5 Tips for a new Defensive Coordinator

As a coach that took 8 years to become a varsity defensive coordinator, I feel I have some expertise on the journey to get there. However, once there, I felt like a rookie coach all over again. It gave me a flashback to my days of picking up team meals and finding the other rookie coach that’s wandering around waiting for film trade at a Denny’s parking lot on a Saturday morning at 7am (I started pre-Hudl, dudes). So I’m going to offer 5 tips on how to be a new Defensive Coordinator.

Tip 1: Go light on scheme, heavy on fundamentals.

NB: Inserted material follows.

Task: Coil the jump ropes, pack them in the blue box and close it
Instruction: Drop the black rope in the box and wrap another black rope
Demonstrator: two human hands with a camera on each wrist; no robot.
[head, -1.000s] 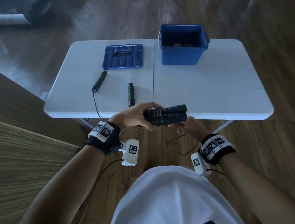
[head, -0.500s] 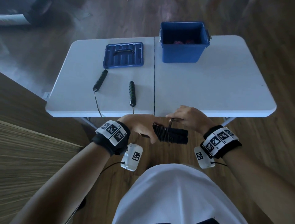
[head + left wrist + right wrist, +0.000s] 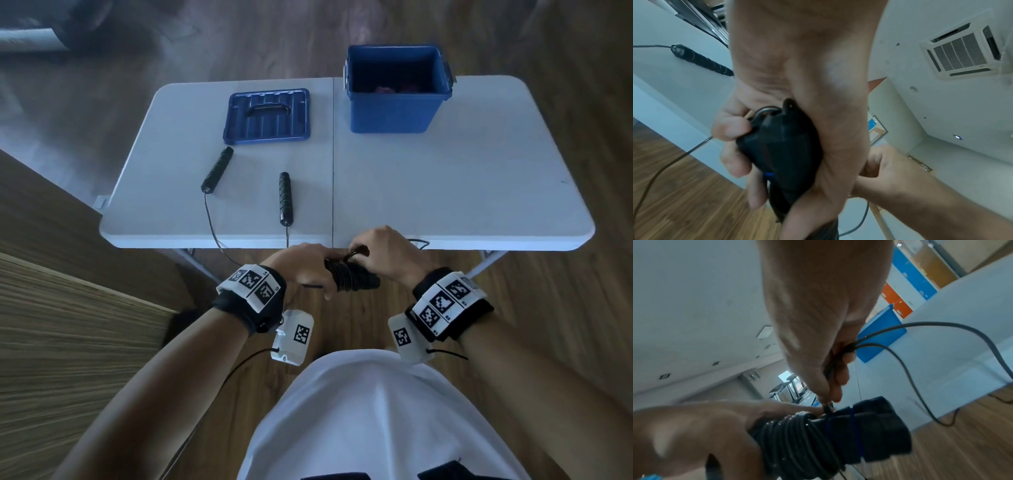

I know how it is guys, you want to jump right in and call the same stuff that Rex Ryan schemes up on a Sunday afternoon. I’ve been there. Heck, I’ve even done that- and by done that I mean screwed up and tried to run some over-complicated stuff that not even I fully understood (see:everything I did week 1 in 2012). But the real testament to being a good defensive coordinator is that every single kid that’s on that field understands your base defense inside and out. Don’t worry about having 5 fronts, 2 twists, and 3 coverages. Instead, worry about every Timmy and Jimmy getting into the flats on a pass. Worry Dave and Tom can check out of your quarters coverage when they see trips and have to switch to quarter-quarter-half (we need an easier phrase for this football coaches!).


Tip 2: Make sure you create a defense that you can check out of. 

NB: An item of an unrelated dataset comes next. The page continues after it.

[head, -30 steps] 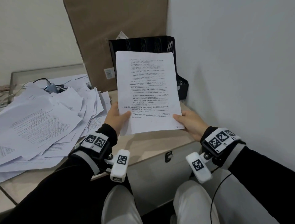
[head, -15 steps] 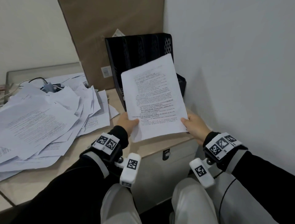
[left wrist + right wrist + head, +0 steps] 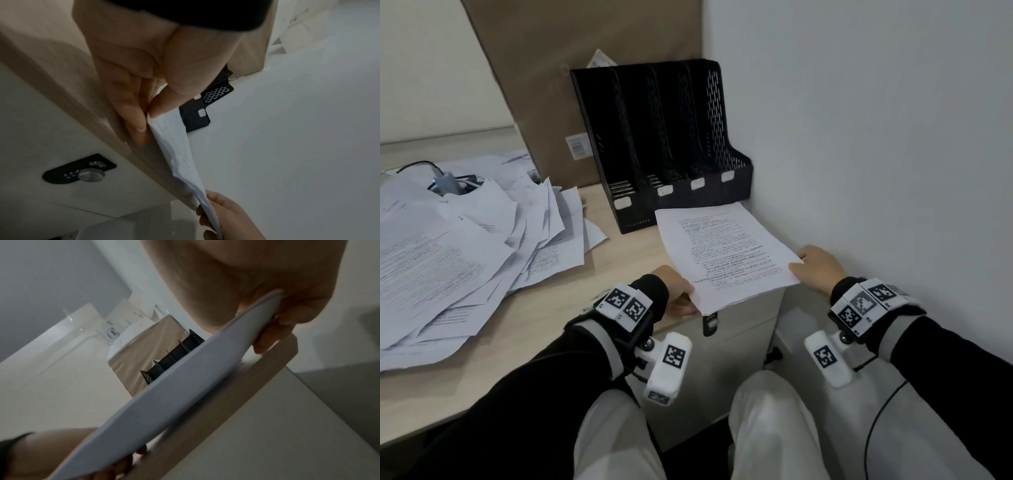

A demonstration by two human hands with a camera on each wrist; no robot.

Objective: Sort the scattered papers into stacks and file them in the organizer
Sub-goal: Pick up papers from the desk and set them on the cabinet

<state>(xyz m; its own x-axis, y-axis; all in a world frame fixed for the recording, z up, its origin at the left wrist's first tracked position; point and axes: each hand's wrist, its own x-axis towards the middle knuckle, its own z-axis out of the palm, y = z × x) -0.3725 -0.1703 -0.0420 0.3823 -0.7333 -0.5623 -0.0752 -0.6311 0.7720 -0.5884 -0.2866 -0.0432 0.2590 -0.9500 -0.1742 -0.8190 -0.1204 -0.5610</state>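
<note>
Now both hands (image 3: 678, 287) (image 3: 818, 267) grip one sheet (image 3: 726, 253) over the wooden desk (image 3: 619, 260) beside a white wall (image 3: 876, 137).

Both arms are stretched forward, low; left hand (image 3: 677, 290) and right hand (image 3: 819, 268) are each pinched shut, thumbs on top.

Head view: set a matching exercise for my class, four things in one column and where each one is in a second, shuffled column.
Things:
1. black organizer
2. held papers
3. scattered papers
4. cardboard box

Places:
A. heaped on the desk's left side
B. leaning behind the organizer
C. in the corner by the wall
D. between the left hand and right hand

Pairs: 1-C, 2-D, 3-A, 4-B
</note>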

There’s nothing more important than understanding whatever defense you call may not even be run. It took me a while to come to terms with that. I might call some wacky coverage and blitz but if they come out in an empty set, I need my safety to see this and check everyone out of it ASAP.  I’ve written a post about checks in the 4-4 G defense here and the 3-2-2-4 defense here. I am currently running my version of a 4-2-5 quarters defense.

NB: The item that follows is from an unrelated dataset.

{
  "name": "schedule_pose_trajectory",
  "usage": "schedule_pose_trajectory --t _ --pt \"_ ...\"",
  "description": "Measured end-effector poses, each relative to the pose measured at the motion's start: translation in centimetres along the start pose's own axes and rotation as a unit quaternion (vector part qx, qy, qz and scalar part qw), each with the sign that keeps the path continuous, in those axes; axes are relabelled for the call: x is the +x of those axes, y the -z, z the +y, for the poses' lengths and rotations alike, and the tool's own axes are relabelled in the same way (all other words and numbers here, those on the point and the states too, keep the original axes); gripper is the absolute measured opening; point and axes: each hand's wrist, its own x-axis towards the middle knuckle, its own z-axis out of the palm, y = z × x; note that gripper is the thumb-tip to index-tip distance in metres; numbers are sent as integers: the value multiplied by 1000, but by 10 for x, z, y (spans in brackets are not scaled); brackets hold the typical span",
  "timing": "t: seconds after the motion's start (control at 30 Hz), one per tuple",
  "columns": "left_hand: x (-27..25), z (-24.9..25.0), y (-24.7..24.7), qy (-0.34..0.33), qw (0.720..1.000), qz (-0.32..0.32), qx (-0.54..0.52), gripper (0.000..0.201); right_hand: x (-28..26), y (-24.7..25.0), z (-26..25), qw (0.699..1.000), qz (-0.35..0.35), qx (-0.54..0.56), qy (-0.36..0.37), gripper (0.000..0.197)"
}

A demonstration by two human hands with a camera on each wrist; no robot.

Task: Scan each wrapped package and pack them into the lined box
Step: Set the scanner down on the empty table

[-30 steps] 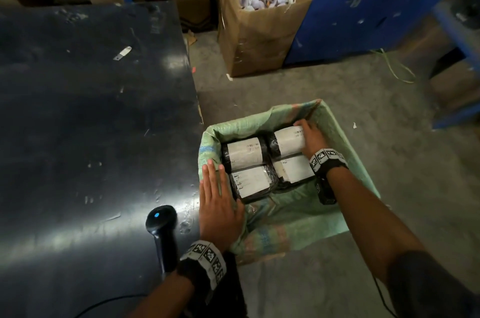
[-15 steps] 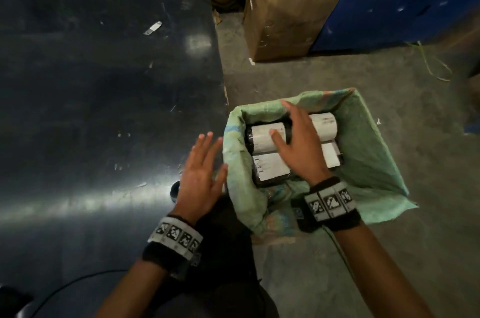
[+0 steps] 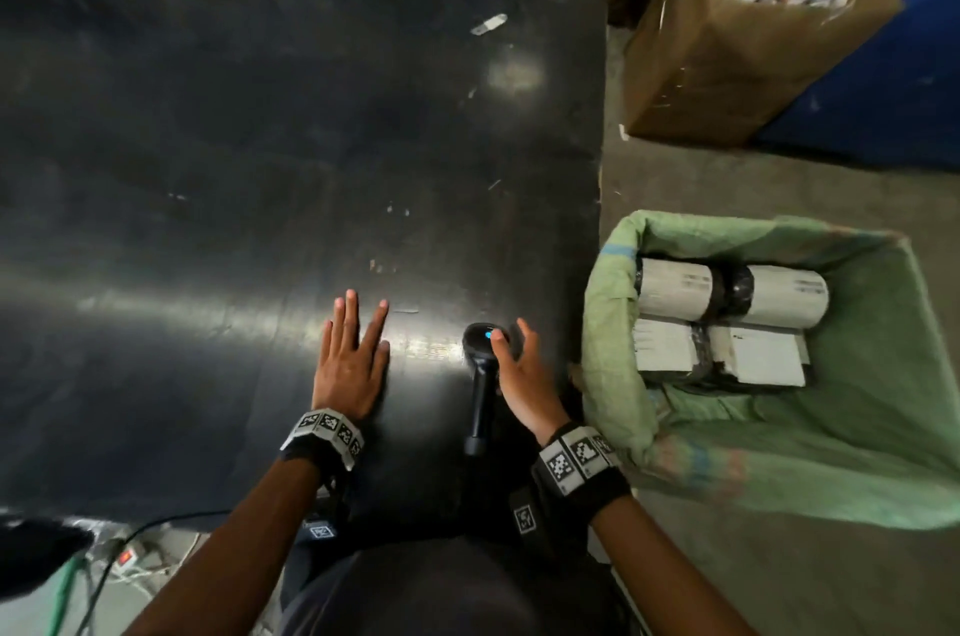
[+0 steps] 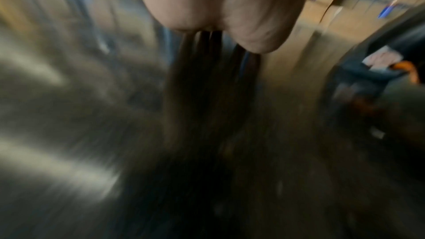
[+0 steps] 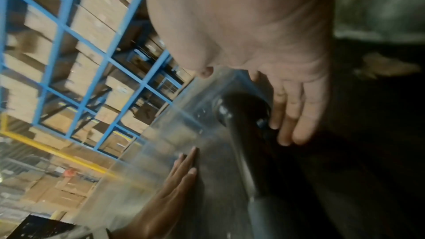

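Observation:
Several black-wrapped packages with white labels (image 3: 675,295) lie packed together at the far side of the box lined with green sacking (image 3: 608,323), which stands on the floor right of the black table (image 3: 260,167). A black handheld scanner (image 3: 480,401) lies on the table near its right edge, with a blue light on its head. My right hand (image 3: 511,365) hovers over the scanner, fingers straight (image 5: 296,115), fingertips at the scanner's head (image 5: 241,115). My left hand (image 3: 353,360) lies flat on the table left of it, fingers spread (image 5: 179,175). The left wrist view is blurred; only the palm (image 4: 218,6) shows.
A tall cardboard box of paper scraps (image 3: 727,63) stands on the floor beyond the lined box, beside a blue unit (image 3: 883,89). A small white tag (image 3: 488,23) lies far back on the table. Cables and a power strip (image 3: 124,557) lie below the table's near edge.
My right hand has come out of the lined box and across to the scanner. My left hand has slid left from the box's edge onto the table. The view has swung left.

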Motion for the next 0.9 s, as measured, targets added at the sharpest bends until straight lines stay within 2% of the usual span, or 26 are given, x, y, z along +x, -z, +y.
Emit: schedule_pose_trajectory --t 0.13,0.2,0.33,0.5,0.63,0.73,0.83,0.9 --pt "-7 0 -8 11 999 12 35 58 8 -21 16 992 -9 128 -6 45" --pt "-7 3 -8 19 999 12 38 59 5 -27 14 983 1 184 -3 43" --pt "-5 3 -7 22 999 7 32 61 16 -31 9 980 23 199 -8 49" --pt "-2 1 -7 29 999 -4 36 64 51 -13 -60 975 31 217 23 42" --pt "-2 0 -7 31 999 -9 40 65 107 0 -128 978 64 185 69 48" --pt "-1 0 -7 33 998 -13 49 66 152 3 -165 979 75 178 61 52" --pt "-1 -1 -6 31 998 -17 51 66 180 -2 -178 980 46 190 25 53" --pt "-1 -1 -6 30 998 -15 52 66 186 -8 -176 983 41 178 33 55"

Tip 3: Make adjustments, not wholesale changes.

Your style of defense should be good enough to stop everything your Jimmy’s and Joe’s can handle. Obviously if my Ducks went up against South Lake Carroll they would probably have their highlight tape played with JR Jim Ross’s infamous “HE KILLED HIM” dubbed in for sound. But if it’s Ducks vs Ducks I should be able to have something in that we can check to or call to stop every set we see. We run a 3-2-2-4, but we can stop the wing-t from it if our checks are properly ran and/or I put in and call the right front. We have a sweet little check I borrowed from 2-3 places, including my hero Joe Daniel, That turns our 3-2 into a 5-3 without much thought on the players’ behalf.


Tip 4: Educate your assistants.

You are now the boss of the defense. Build your playbook, create your terminology, figure out what techniques you want taught by your assistants, assign Hudl responsibilities, and send your guys articles from ironmanfootballblog.com or Joe Daniel that you think pertain to your scheme. You are their teacher.


Tip 5: Never forget this is a learning experience. 

You’re going to struggle in some capacity your first year calling plays. It just happens. Legendary NFL DC’s get burned all the time, same for college, same for high school. It’s not giving up 42 points that matters, it’s learning where you went wrong in film session, practice planning, game planning, install, etc.